Выбрать главу

Мир был не прост. Но порой он был враждебен, вот в чем дело. Была потусторонность вещей, от которой она научилась, как ей казалось, беречь себя и детей. Но была еще и потусторонность людей, а может — в самих людях? И от этого борониться было трудно.

…Глухой тревожной ночью после того дня, когда милиционер Шилович с солдатами увезли на телеге Федора, а она сидела с мокрым лицом посреди разгромленной хаты, опустив голову к коленям и раскачиваясь из стороны в сторону, в сенях негромко стукнули и в открывшемся проеме двери встала соседка, Настя Грищиха. Махнула ей, вызвала во двор и там выдохнула в лицо: «Вечером за Красным постреляли людей. Может, и Федор там, барани Бог… Хадзем, пошукаем».

Она подперла дверь в дом пустым цебриком, и они отчаянно и обреченно пошли в ночь, за село, сначала на весейскую дорогу, потом свернули в лес и обошли Весею лесом, чтобы никого не встретить. Больше часа торопливо, подбегом пробирались опушкой леса, пока не послышался лай собак и проступили сквозь темноту смутные очертания изб. Они подошли к крайней, Грищиха стукнула в окно, сразу вышел дед, словно и не спал. Грищиха пошептала ему в глуховатое ухо. Дед молча поплелся впереди них. В темноте с трудом угадывались его белые портки и лапти из бересты. В лесу старик свернул к каким-то длинным насыпным холмам и показал на один из них: «Ото свежий». И растворился в рваном утреннем тумане.

А они с Настей перекрестились и принялись разгребать руками свежую землю.

Очень быстро они перемазались в жирном черном глиноземе так, что каждая стала большим земляным комом, из которого торчали и что-то делали руки. Земля была везде — за пазухой, в карманах одежды, во рту и ушах. Они стали частью этой земли, как и те, кого они откапывали. Вспомнилось простое: из земли вышли — в землю уйдем.
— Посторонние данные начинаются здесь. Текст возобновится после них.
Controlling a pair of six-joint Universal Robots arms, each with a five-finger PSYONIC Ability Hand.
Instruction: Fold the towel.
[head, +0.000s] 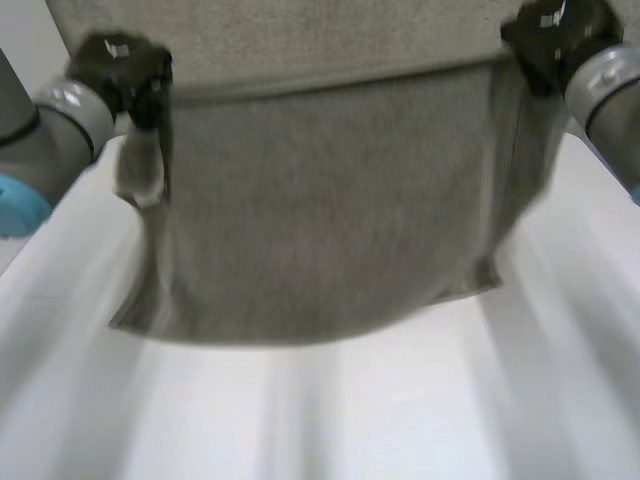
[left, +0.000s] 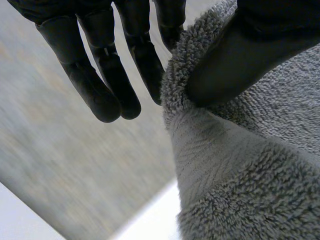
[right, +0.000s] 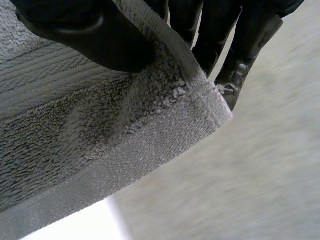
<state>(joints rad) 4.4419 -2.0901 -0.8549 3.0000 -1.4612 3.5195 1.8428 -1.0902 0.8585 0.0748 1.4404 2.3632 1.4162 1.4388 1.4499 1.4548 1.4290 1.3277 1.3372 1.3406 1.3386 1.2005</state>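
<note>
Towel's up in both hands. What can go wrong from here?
Left hand pinches only the towel's rim under its thumb, other fingers off the cloth: it may slip. Right hand grips right at a corner: same risk. Lower edge hangs uneven over the table; the fold could land skewed.

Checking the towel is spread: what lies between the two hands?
The grey towel: in the head view it spans from the left hand to the right hand, hanging below them over the white table.
</note>
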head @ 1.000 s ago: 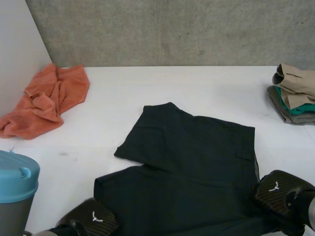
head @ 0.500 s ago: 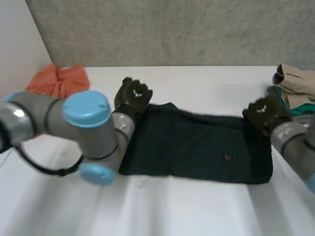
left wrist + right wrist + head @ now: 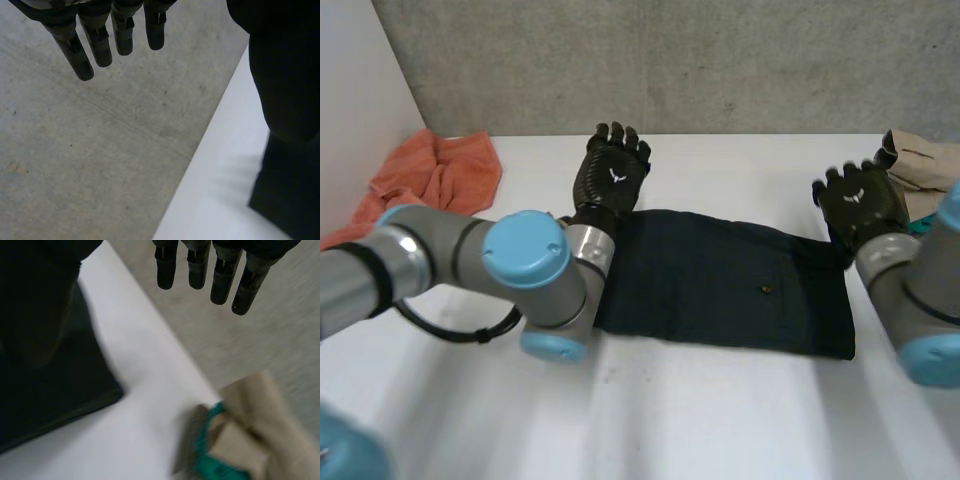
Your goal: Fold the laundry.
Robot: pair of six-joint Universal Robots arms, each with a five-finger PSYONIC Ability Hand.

Расстрелянных накануне засыпали лениво или собирались к этим добавить новых, но они с Настей догреблись до побитых людей скоро. Первой откопали женщину, молодую и легкую, в облепившем мертвое тело ситцевом платье и суконной жакетке сверху. Они оттащили ее в сторону и стали рыть рядом. Мужчина, на тело которого они наткнулись руками, был крупный, тяжелый, и когда его удалось откопать, стоило большого труда вдвоем хотя бы перевернуть, чтобы посмотреть в лицо. Тела уже начали деревенеть и были непослушными, особенно руки. Словно убиенные протестовали и против самой смерти, и против того, что их сейчас тревожат.

Лицо мужчины тоже было незнакомым. Впрочем, гримаса боли и страха настолько сильно исказила и это человеческое лицо, что вряд ли можно было в нем узнать кого-то из знакомых. Признать можно было только по одежде. Они откопали еще двоих, повернули к зыбкому утреннему свету, но ни их лица, ни простая крестьянская одежда не были им знакомы. Лишь пятый заставил ее сердце оборваться куда-то далеко вниз груди — на этом несчастном была такая же фуфайка, какую она бросила в телегу Федору, когда его увозили. Стеганая старая фуфайка, застегнутая на все пуговицы, словно человек надеялся с ее помощью уберечься от пуль. Или ему перед расстрелом было очень холодно. Они долго выгребали этого молодого еще мужчину из холодной черной земли, обступившей его со всех сторон, подняли, надрываясь, на край ямы и очистили голову. Она вглядывалась в черты упокоившегося и не могла однозначно сказать, что да, это Федор, или нет, это не он. Было холодно ей самой, было жутко, и она плохо соображала. Настя отмалчивалась и только после долгой паузы, которая показалась пыткой, сказала: «Не, и гэто не твой».

Светало, стала видна росная трава под деревьями и слышен шум ветвей. Какая-то сумасшедшая пичуга над их головами радостно защебетала новому дню, и в настроении женщин что-то переменилось. Они поняли птичий лепет как знак свыше, поверили, что на этот раз беда минула, Федора нет среди несчастных. Копать дальше уже не оставалось никаких сил, да и стало опасно — могли увидеть. Если донесут, неминуемо лежать им здесь самим.

Они еще раз всмотрелись в лица тех, кого смогли с таким трудом откопать. Потом вернули на место упокоения, присыпали землей, стали на колени на краю братской могилы и помолились, чтобы Всевышний принял души убиенных и спас живущих, спас от этой участи тех, кого хотелось видеть живыми. Настя подтолкнула подружку, они поднялись и, поминутно оборачиваясь, ушли от этого страшного места. Опять обошли Красное и Весею стороной, вышли на берег Весейки. В чем были, в том и вошли в ее стылые воды и омылись, сняли с себя тлен и липкую грязь.